GATE1 Project with URI Institute

Testicular tumors are a pathology that occur in young individuals from 15 years of age on up, and represent about 1% of all male neoplasms. However, there is currently a dramatic yearly increase of 3 to 10 new cases every 100,000 male individuals.

Among the potential risk factors of the appearance of testicular tumors, anatomical anomalies associated with an erroneous development of the individual in the womb is recognized as the most significant. Especially telling, however, is how testicular tumors often recur in families. In fact, the pathology is more frequent among parents, children, and siblings.

With the support of the Fondazione Prossimo Mio, the URI-Istituto di Ricerca Urologica of the IRCCS Ospedale San Raffaele in Milan has given itself the ambitious objective of realizing an exhaustive study of the genetic profile – using WES-Whole Exome Sequencing – of a large group of patients who are youths and adults with testicular tumors and, consensually, their parents, children, and siblings, in order to identify a group of genes characterizing testicular neoplasia. To that end, about 1500 patients with tumors and these relatives will be enrolled for a total of about 4500 subjects.

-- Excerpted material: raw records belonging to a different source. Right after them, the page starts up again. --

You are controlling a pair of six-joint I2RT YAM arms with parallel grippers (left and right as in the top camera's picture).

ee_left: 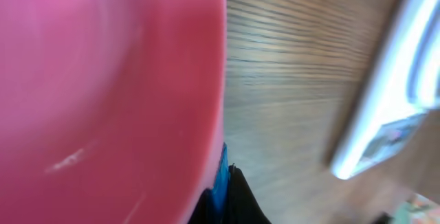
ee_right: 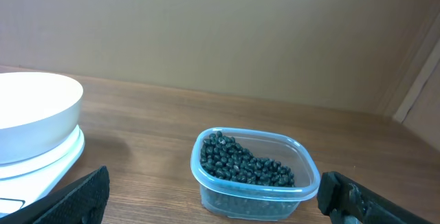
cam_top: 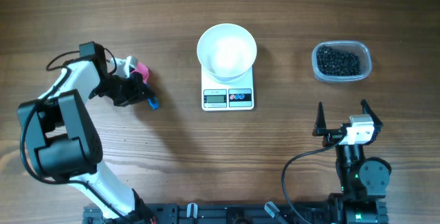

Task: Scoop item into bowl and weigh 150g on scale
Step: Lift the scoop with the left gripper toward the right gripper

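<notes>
The beans (cam_top: 338, 62) sit as a dark heap in a clear plastic tub (cam_top: 368, 63) towards the far right corner of the desk (cam_top: 172, 162), and none of them appear to be in the bowl (cam_top: 227, 52) yet. The bowl stands white and bare on the scale (cam_top: 228, 98) at the middle of the desk, nearer the far edge, with the scale's display facing the near edge. The tub is well apart from the scale, off to its right. The right gripper (cam_top: 342, 107) rests just nearer the front edge than the tub. Its fingers are spread wide, holding nothing, and point at the tub, so it is much the closer arm. The tool is on the other side, though. Over by the left edge, the left gripper (cam_top: 134, 86) is clamped shut on what looks like a pink scoop (cam_top: 140, 70). The pink fills most of that wrist's view, and a blue end pokes out towards the near edge. The scoop seems to lie roughly far-to-near, slightly slanted. From there the beans lie straight across to the right, past the bowl and scale. I'd judge the next move is a long carry right across the desk, lifted high enough to clear the bowl's rim.
</notes>
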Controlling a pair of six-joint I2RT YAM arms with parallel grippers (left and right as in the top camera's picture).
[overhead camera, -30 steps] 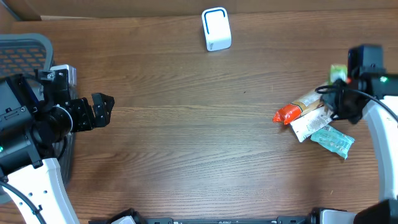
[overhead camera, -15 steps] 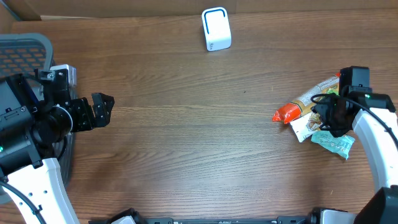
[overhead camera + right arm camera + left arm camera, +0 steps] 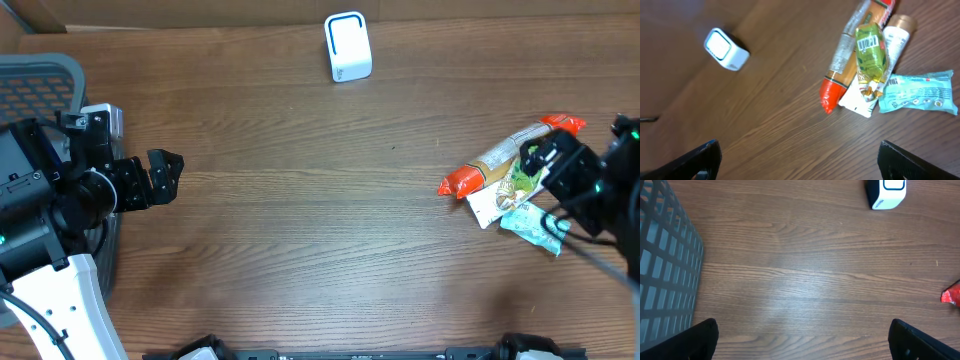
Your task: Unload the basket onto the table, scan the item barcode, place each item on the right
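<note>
Wooden table [image 3: 300,230] seen from above. A white scanner [image 3: 347,47] stands at 12 o'clock. At 3 o'clock lies a small pile of packets. The green packet [image 3: 871,50] is on top, barcode facing up, touching a long orange-tipped packet [image 3: 840,65], with a teal packet [image 3: 917,92] just beside. The right gripper [image 3: 805,157] hangs by the pile, jaws wide, holding nothing. The left gripper [image 3: 168,178] is at 9 o'clock near a grey mesh basket [image 3: 665,270], jaws wide, holding nothing.

Tabletop [image 3: 300,220]: dark brown wood grain running left to right, fills most of every view. Light is soft and even, with a pale sheen mid-surface in the left wrist view. Lighter tan strip [image 3: 200,12] along the far edge, material unclear. Grey mesh basket [image 3: 40,75] at the left edge.
</note>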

Considering the impact that this disease and its cure can have in terms of compromising endocrine factors and/or the fertility of the male population, as well as its many psychological consequences in a fragile and delicate phase of life, research in the field of testicular pathologies assumes particular significance. It permits not only an increase in knowledge relative to the biopathology of the tumor, but also to an improvement in the cure and care of individuals who are affected.